(PROBLEM STATEMENT): Keep to one stretch of the data below, the lines from the one with "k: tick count" up to and including the one with "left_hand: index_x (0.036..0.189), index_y", and return that stretch exactly.

Source records
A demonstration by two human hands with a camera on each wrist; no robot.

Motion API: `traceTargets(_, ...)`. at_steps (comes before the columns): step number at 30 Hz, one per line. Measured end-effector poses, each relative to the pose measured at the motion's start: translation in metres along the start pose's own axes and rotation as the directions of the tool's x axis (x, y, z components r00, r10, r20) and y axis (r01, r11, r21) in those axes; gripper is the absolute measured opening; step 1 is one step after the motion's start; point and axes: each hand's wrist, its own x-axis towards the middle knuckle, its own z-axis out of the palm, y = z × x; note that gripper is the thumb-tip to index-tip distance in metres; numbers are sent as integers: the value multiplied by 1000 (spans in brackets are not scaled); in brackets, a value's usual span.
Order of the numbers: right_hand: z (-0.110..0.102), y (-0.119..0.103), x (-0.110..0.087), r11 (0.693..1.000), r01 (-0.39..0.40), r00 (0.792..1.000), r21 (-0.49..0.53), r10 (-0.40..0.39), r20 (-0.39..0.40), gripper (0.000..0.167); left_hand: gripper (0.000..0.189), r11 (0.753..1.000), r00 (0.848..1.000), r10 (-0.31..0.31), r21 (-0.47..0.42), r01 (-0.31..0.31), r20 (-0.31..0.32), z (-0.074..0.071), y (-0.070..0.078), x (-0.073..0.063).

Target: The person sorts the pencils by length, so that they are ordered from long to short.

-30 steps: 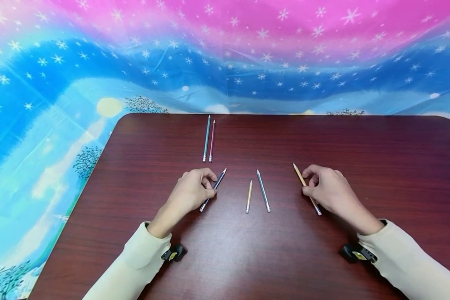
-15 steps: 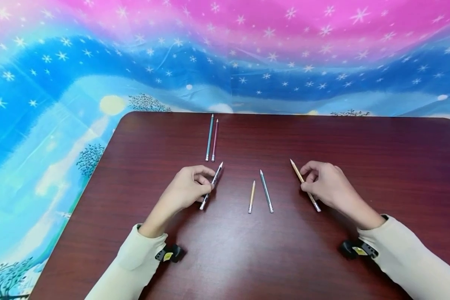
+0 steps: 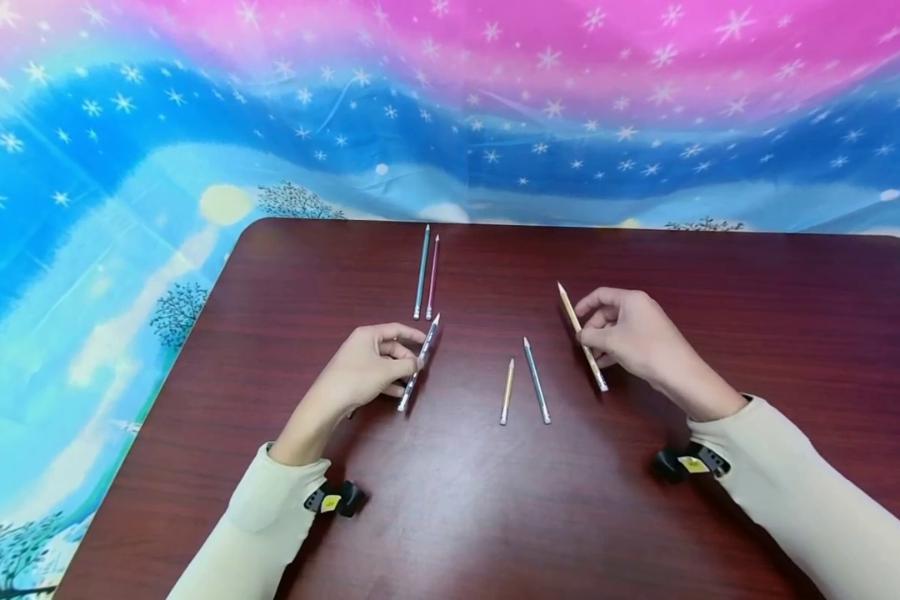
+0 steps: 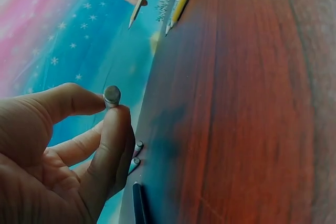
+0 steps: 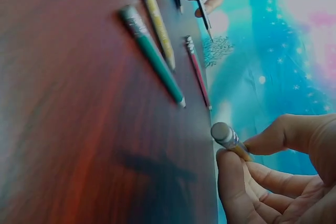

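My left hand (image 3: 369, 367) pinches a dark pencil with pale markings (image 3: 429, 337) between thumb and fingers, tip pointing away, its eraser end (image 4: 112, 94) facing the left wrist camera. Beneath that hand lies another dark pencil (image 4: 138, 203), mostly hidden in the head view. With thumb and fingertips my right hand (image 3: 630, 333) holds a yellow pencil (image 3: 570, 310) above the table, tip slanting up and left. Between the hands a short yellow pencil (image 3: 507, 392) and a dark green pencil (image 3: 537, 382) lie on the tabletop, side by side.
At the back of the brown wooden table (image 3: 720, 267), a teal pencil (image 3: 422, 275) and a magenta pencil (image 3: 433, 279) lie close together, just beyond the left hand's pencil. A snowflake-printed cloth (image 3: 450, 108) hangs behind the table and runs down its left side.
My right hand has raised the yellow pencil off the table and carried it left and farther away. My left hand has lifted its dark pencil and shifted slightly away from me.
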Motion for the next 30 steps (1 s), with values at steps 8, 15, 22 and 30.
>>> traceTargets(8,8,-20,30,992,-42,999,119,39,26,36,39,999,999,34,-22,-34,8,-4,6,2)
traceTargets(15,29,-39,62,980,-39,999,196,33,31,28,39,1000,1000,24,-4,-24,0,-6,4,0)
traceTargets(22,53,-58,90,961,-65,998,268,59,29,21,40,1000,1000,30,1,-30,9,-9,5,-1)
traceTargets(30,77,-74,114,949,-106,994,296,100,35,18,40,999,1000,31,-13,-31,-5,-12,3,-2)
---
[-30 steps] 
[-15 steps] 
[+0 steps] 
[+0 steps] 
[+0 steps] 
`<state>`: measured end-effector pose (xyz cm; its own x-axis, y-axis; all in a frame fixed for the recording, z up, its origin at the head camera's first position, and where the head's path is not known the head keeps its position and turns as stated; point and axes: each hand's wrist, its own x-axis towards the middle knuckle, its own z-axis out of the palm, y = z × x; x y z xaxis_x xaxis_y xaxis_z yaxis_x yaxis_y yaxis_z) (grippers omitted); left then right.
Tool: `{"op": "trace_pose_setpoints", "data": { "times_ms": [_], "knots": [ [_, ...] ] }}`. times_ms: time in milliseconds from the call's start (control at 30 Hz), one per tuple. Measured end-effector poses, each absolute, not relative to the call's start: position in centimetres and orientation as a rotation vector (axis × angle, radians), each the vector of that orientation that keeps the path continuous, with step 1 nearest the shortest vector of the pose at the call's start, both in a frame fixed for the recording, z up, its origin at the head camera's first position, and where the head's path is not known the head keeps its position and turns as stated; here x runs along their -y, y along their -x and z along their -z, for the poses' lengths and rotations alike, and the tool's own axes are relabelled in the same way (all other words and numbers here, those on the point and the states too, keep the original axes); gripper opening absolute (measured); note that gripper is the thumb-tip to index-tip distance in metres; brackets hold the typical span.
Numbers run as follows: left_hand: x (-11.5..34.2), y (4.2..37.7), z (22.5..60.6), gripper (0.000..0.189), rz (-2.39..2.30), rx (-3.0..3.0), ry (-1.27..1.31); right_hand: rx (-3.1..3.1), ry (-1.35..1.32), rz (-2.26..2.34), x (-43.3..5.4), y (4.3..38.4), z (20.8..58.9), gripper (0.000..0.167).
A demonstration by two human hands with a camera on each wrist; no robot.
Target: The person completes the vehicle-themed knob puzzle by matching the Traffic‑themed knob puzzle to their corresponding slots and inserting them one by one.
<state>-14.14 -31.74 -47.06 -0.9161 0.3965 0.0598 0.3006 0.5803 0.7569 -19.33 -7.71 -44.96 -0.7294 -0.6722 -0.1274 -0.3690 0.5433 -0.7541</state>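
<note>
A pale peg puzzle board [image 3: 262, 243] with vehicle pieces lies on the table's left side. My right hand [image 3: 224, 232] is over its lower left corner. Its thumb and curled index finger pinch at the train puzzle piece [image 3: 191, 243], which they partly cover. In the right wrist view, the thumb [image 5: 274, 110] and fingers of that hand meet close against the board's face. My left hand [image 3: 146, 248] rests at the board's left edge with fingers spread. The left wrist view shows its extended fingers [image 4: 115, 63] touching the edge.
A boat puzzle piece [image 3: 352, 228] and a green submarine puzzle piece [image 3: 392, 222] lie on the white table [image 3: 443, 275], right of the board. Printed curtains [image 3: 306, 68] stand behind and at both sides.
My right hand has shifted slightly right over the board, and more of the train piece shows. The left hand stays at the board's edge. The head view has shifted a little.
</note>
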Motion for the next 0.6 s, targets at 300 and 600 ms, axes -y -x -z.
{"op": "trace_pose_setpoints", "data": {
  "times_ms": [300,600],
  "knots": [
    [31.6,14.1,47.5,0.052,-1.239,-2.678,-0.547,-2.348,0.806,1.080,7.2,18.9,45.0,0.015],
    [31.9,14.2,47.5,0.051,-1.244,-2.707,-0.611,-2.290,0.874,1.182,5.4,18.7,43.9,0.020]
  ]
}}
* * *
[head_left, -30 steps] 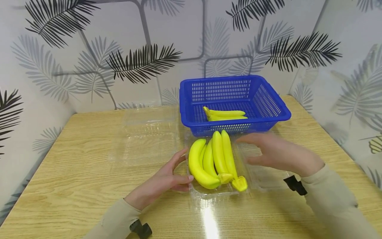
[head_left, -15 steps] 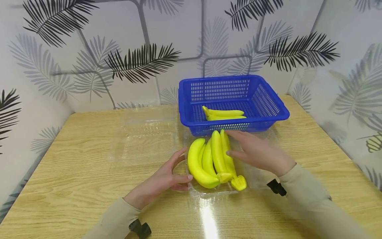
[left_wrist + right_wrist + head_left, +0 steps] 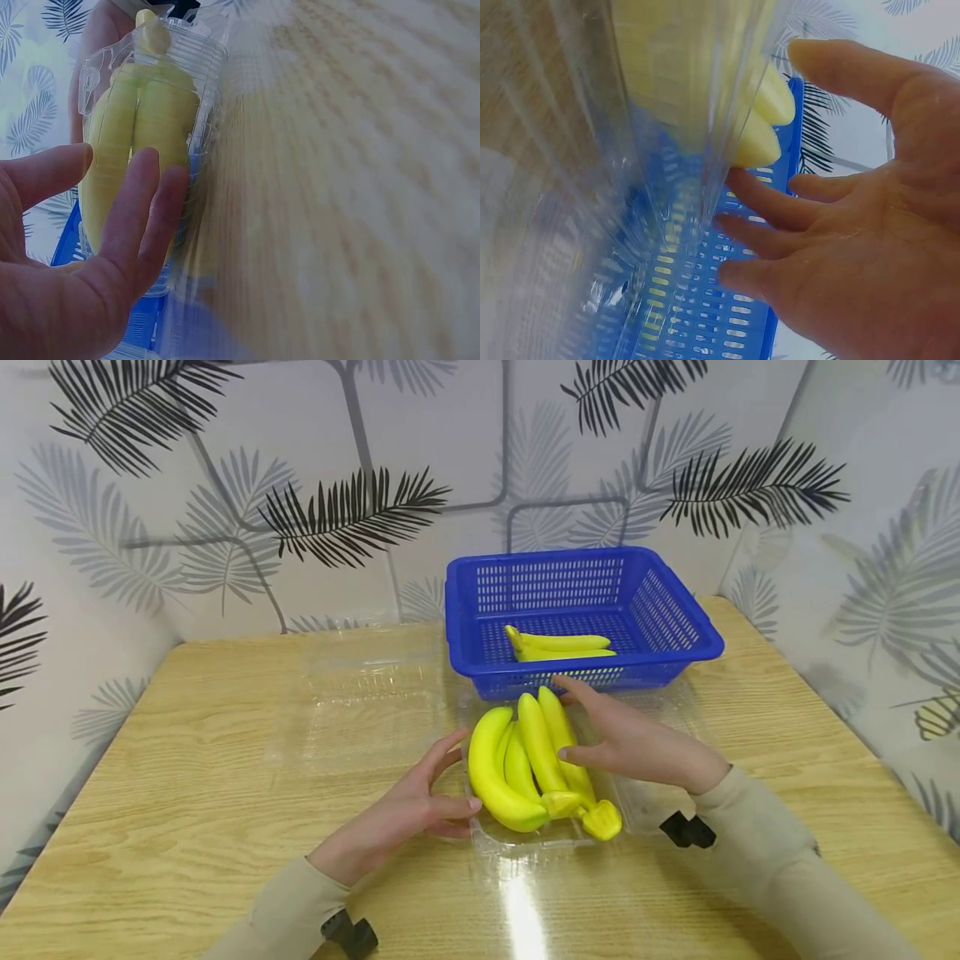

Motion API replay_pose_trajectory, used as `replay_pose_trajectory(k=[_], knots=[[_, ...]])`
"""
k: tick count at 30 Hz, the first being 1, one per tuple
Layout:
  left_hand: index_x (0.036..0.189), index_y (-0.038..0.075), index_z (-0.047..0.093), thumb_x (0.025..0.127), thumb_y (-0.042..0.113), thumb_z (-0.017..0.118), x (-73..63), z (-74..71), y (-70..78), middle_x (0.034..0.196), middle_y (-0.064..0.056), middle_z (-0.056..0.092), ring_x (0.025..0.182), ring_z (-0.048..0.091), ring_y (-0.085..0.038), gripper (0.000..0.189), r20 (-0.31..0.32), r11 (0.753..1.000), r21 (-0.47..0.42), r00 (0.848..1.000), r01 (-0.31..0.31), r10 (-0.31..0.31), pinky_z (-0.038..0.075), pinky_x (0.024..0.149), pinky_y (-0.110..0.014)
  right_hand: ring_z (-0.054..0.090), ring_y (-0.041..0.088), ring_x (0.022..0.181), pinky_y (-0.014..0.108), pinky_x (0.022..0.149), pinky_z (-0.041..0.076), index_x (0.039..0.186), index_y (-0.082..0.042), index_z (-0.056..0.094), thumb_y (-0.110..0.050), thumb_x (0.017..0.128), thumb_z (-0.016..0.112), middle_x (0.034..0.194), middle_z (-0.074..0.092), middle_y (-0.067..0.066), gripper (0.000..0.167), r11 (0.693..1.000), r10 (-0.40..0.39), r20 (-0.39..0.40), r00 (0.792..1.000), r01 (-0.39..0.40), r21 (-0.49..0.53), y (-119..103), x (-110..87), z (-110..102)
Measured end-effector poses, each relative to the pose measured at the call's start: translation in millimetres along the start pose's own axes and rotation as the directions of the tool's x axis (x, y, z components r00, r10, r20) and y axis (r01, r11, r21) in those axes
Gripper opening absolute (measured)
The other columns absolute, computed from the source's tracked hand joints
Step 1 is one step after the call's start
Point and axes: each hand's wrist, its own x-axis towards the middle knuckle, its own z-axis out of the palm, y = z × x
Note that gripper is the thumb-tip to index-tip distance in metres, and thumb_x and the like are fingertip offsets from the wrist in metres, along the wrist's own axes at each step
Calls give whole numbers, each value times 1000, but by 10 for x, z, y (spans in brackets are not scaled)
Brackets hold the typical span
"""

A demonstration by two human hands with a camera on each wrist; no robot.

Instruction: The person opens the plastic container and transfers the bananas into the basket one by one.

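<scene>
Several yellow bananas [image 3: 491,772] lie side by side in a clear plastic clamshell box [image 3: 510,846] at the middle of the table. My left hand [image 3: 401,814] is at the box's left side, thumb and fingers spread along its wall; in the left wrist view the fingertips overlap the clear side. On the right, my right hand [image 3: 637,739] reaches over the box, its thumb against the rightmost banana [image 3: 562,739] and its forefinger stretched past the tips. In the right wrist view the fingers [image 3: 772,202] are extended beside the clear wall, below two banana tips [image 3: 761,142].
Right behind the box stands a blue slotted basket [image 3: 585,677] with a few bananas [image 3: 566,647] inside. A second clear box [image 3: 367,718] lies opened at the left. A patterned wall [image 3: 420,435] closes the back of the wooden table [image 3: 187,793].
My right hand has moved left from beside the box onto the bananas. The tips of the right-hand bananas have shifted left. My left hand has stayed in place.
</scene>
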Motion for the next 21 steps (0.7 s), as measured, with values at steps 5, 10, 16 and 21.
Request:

(RESULT FOR THIS TASK):
k: tick count at 30 Hz, the first being 1, one per tuple
Layout:
  left_hand: index_x (0.036..0.189), index_y (-0.038..0.075), index_z (-0.047..0.093), thumb_x (0.025..0.127), thumb_y (-0.042..0.113), thumb_z (-0.017..0.118), x (-73..63), z (-74..71), y (-70..78), middle_x (0.034..0.196), middle_y (-0.064..0.056), middle_z (-0.056..0.092), ring_x (0.025..0.182), ring_z (-0.048..0.091), ring_y (-0.085..0.038), gripper (0.000..0.189), r20 (-0.31..0.32), r11 (0.753..1.000), r21 (-0.47..0.42), r00 (0.848..1.000), r01 (-0.31..0.31), r10 (-0.31..0.31), pinky_z (-0.038..0.075), pinky_x (0.024..0.149), pinky_y (-0.110..0.014)

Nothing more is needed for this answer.